Updated COVID-19 boosters provide enhanced protection against new subvariants of the coronavirus in people who previously received up to four doses of the old vaccine, according to data from the first study to assess how the updated shots work in the real world, US officials said on Tuesday.

The findings support the company’s research showing that their updated shots elicited higher antibody responses against the BA.4/B.5 subvariants than their original shots a month later.

The study, which involved more than 360,000 people, compared the updated boosters from Pfizer/BioNTech and Moderna, which target both the original virus and the Omicron BA.4/5 coronavirus subvariants, with their previous COVID-19 vaccines.

The data is published in the weekly report of the Centers for Disease Control and Prevention of the US Morbidity and Mortality Weekly Report.

The new shots were introduced in the United States in September after they were approved based on human trials of the vaccines, which included an earlier version of Omicron, as well as data on the BA.4/BA.5 boosters from laboratory and animal studies.

The latest study found that vaccines benefited people aged 18-49 more than older people.

When given eight months or more after the previous COVID vaccination, the relative effectiveness of the new boosters compared to the original vaccinations in preventing symptomatic disease was 56% among people aged 18–49 years, 48% among people aged 50–64 years, and 43% % among people age 65 and older, the study found.

The effectiveness of the vaccine dropped to a range of 28%-31% when boosters were administered only two to three months after the previous vaccination.

The study authors noted several limitations, including that participants may not have accurately recalled their vaccination status, history of prior infections, and underlying medical conditions, and that low uptake of new boosters may have biased the results.
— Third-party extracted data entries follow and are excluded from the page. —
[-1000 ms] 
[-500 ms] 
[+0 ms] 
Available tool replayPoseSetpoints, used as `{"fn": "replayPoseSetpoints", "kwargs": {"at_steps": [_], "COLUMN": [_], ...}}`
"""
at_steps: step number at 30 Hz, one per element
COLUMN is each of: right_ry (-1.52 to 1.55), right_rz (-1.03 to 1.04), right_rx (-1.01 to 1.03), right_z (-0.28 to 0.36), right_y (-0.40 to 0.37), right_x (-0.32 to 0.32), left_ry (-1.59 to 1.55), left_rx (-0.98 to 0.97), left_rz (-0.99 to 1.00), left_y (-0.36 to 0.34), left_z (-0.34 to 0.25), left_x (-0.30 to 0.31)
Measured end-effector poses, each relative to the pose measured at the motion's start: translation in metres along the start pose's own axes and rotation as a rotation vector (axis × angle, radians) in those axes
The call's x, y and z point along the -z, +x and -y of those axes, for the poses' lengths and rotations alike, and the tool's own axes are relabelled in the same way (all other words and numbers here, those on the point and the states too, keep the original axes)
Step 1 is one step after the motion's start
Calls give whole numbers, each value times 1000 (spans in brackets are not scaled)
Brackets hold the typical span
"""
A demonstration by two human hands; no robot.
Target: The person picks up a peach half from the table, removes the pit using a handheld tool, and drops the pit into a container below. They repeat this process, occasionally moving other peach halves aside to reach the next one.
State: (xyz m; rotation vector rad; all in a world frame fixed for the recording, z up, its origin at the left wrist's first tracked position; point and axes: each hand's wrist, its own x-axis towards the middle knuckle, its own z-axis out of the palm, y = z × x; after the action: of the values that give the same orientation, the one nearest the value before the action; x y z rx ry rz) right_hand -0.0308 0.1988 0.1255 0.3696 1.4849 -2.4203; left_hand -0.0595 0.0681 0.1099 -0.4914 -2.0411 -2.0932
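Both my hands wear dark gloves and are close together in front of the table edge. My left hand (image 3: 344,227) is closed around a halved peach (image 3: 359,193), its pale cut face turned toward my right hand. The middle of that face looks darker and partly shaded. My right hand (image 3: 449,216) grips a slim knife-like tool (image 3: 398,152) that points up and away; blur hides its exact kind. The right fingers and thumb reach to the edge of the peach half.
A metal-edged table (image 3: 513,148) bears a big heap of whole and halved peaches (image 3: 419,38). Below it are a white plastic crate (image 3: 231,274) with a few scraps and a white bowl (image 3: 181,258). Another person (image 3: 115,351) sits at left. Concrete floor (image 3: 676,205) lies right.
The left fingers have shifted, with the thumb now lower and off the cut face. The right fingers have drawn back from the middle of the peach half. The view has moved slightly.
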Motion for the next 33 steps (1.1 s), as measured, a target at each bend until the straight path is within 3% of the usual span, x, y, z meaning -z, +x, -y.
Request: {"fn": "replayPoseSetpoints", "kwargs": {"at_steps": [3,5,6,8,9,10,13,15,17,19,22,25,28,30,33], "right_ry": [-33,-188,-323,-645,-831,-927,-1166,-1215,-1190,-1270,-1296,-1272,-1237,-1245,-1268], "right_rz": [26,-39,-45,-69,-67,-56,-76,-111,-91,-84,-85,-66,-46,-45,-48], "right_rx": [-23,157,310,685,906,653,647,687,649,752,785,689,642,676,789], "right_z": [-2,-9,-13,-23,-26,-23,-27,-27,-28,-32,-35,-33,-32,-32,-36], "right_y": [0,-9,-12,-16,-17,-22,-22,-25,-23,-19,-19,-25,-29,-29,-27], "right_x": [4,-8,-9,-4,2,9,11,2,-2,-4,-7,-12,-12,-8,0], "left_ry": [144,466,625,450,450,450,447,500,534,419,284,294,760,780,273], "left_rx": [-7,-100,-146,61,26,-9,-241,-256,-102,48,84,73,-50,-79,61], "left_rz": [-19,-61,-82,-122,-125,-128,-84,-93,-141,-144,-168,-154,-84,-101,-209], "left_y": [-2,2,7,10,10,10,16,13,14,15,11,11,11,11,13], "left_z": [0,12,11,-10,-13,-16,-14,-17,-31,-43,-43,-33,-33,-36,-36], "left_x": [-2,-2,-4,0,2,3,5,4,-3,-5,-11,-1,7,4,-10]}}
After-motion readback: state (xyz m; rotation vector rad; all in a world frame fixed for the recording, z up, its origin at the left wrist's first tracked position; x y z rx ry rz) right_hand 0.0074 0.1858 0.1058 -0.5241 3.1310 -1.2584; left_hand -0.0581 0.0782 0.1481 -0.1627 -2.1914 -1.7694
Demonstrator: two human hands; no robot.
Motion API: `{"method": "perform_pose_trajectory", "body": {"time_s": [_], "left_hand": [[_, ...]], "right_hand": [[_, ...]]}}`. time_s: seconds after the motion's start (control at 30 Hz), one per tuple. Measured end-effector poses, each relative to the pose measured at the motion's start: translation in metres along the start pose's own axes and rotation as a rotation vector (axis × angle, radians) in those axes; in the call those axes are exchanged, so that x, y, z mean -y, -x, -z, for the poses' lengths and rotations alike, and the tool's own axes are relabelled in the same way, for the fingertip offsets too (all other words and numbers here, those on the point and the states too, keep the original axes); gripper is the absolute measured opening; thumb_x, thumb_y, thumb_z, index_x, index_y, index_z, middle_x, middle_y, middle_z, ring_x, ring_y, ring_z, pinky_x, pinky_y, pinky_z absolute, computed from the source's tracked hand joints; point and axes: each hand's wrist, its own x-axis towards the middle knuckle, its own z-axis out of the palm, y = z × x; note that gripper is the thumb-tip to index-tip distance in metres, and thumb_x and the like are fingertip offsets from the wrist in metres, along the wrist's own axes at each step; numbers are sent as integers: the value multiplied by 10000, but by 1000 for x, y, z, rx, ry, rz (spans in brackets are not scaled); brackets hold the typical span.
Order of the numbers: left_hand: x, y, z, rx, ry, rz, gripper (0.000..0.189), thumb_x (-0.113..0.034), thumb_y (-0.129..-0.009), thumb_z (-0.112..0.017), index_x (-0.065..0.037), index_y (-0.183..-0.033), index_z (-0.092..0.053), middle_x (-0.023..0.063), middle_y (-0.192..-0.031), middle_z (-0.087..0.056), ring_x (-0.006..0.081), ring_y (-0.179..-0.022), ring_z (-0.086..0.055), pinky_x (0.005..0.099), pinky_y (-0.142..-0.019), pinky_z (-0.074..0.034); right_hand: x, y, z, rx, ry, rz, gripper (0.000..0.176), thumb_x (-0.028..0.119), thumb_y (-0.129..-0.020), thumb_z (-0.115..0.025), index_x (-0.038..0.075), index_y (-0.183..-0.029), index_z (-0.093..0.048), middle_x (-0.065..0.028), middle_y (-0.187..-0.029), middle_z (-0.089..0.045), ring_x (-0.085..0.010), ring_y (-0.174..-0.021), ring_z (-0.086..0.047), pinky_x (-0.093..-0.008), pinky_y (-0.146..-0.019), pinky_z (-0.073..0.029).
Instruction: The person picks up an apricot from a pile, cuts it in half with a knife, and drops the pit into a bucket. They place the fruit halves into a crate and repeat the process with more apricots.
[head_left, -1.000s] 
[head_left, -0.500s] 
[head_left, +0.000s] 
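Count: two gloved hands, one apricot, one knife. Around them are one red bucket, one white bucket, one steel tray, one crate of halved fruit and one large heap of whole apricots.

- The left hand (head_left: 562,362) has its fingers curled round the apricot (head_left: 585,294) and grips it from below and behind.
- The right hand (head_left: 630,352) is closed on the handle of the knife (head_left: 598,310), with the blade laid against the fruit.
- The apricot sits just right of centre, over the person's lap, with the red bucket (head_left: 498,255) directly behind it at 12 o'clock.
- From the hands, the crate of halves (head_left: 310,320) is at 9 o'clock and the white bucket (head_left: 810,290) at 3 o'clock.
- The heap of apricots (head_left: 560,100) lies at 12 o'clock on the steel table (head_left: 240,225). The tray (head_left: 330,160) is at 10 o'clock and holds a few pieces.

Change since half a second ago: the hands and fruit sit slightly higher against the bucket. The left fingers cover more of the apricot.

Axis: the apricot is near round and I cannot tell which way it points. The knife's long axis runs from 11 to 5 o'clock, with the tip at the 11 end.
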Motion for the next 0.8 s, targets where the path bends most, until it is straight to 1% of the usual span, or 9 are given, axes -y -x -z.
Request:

So far, about 35 million booster boosters have been administered in the United States, about 10% of the total population, US data show.

Also, the results cannot be generalized to future variants, as dominant variants continue to evolve, the authors say.

In the past two months alone, subvariants BQ.1 and BQ.1.1 have become the dominant version of the coronavirus in the United States, overtaking Omicron’s BA.5 subvariant, which the updated accelerators are targeting.